One of the most iconic decks from the early history of Magic: The Gathering is “Erhnamgeddon.” The deck revolves around casting cheap and efficient creatures and then dropping an Armageddon so that your opponent can’t deal with your threats.
France’s Bertrand Lestree finished second place in the 1996 Pro Tour with this version of the deck, though there have been many variants. The format at the time was Standard, “New York Style,” where decks must have five cards from each available expansion in either the main deck or its sideboard.
Every card in the deck plays multiple roles, and its these little synergies that all add up and made it such a powerful competitor. Check it out for yourself.

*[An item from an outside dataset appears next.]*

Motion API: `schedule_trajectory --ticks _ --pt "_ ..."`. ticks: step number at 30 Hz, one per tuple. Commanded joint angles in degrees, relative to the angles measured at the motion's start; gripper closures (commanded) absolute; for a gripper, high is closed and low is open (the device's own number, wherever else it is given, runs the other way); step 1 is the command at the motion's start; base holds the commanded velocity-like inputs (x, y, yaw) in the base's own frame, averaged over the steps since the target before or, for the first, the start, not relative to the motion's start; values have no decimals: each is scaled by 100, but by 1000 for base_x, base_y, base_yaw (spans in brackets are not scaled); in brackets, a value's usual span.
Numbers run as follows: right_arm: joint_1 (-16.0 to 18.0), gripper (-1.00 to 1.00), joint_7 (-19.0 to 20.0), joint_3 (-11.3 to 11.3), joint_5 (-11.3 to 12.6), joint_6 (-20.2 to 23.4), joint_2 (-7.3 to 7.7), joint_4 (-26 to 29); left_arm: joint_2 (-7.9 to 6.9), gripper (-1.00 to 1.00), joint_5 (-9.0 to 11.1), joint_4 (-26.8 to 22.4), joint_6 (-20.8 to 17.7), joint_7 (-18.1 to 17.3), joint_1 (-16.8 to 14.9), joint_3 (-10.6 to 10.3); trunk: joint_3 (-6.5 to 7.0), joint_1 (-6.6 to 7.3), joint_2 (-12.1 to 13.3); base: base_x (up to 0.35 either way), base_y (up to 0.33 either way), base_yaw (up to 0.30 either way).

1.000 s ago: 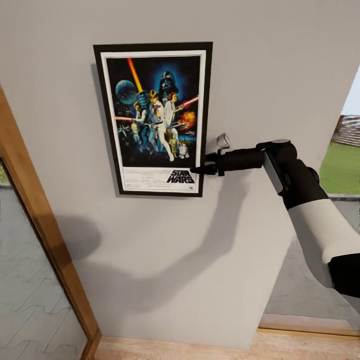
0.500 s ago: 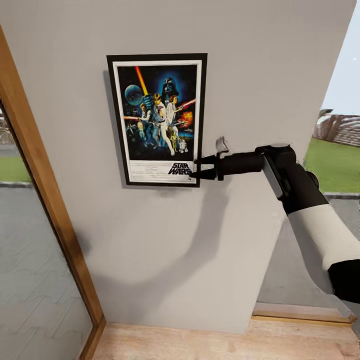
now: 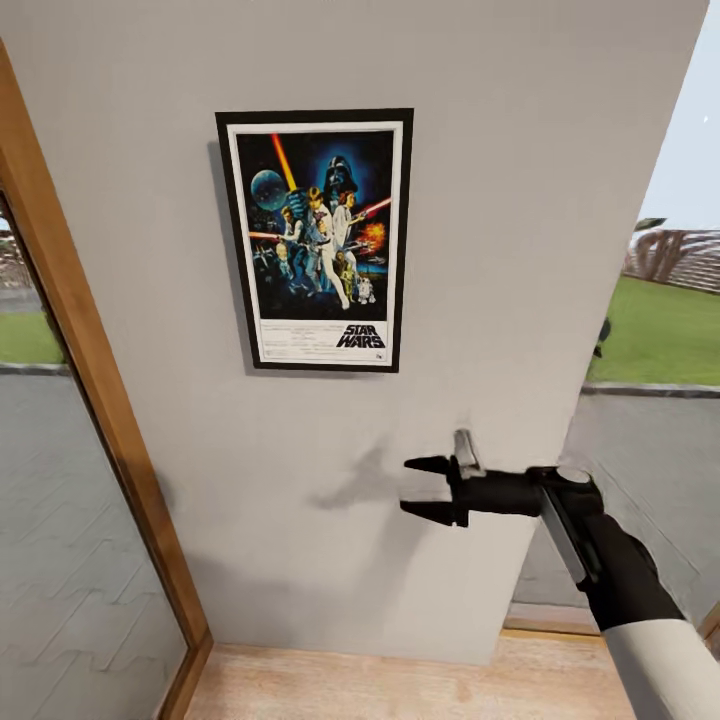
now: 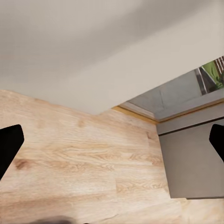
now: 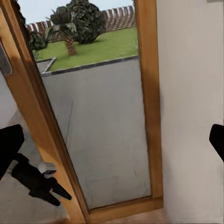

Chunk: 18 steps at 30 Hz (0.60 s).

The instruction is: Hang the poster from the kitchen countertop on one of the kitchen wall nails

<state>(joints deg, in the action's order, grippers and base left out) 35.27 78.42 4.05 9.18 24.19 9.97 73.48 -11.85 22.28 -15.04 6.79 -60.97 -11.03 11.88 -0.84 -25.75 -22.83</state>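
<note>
The poster hangs flat on the wall. The right gripper is below it, apart, jaws spread and empty. The left gripper is also spread

Up and to the left of my right gripper — matt black, plastic-looking fingers — the poster looks like smooth printed paper in a thin black frame, flat on a matt off-white wall with a plain painted finish. Farther left runs a warm, smooth wooden door frame around clear glass. Beneath my left gripper lies pale floor — light wood, visibly grained.
</note>
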Motion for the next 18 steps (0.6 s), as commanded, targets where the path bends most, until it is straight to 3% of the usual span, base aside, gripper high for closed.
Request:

Bertrand Lestree’s “Erhnamgeddon” Deck List
Bertrand Lestree’s “Erhnamgeddon“
1 Autumn Willow
4 Erhnam Djinn
2 Fyndhorn Elves
2 Llanowar Elves
2 Order of Leitbur
1 Serra Angel
2 Spectral Bears
Other Spells (24)
2 Wrath of God
2 Land Tax
2 Sylvan Library
4 Swords to Plowshares
2 Fellwar Stone
2 Icy Manipulator
1 Ivory Tower
1 Zuran Orb
1 Havenwood Battleground
1 Ruins of Trokair
4 Strip Mine
2 Abbey Gargoyles
1 Black Vise
2 Circle of Protection: Green
2 Circle of Protection: Red
2 Divine Offering
1 Order of Leitbur
2 Whirling Dervish
1 Wrath of God
Cast mana creatures
You’ll begin by dropping mana creatures like Llanowar Elves and Fyndhorn Elves which help you accelerate into threats sooner than normal. The deck’s early acceleration also allow you to maintain the upper hand after you’ve destroyed all lands on the battlefield by being able to still cast your spells while an opponent cannot.
It won’t matter Fellwar Stone goes temporarily offline after Armageddon, because as soon as your opponent plays a land you’ll be back in business.
Drop a threat
Although Erhnam Djinn is the deck’s marque card and namesake, there’s other nasty threats such as Serra Angel that are just as deadly. One of the reasons Erhnamgeddon was so beloved (or despised, depending on who you ask) was because it transformed a card’s key drawback into a boon.
What does it matter if one of your opponent’s creatures gains forestwalk if you don’t control any forests? It doesn’t.
After you’ve got a threat, it’s time to keep your opponent from being able to cast their spells. With a Land Tax you’ll gain a massive amount of card advantage after your rival plays their first land.
You’ll be able to sacrifice extra lands to Zuran Orb for additional life so that you never miss an activation of Land Tax, thinning your deck so the only thing you draw are business spells.
With so many cards in your hand, you’ll also stay alive with Ivory Tower.
Use cheap removal
Some of the game’s most efficient removal spells were in white. Swords to Plowshares and Disenchant get the job done here.
Icy Manipulator served double duty, keeping an opponent’s best creature at bay or tapping their land so they can’t cast any relevant threats.
If need be you could even cast Wrath of God, then blow up all the land.
Lands are a resource
While Strip Mine after an Armageddon is devastating, it’s easy to overlook the importance Ruins of Trokair and Havenwood Battleground gave the deck. Even though there were just two, they could help power out threats or another Armageddon to keep your adversary locked into a corner.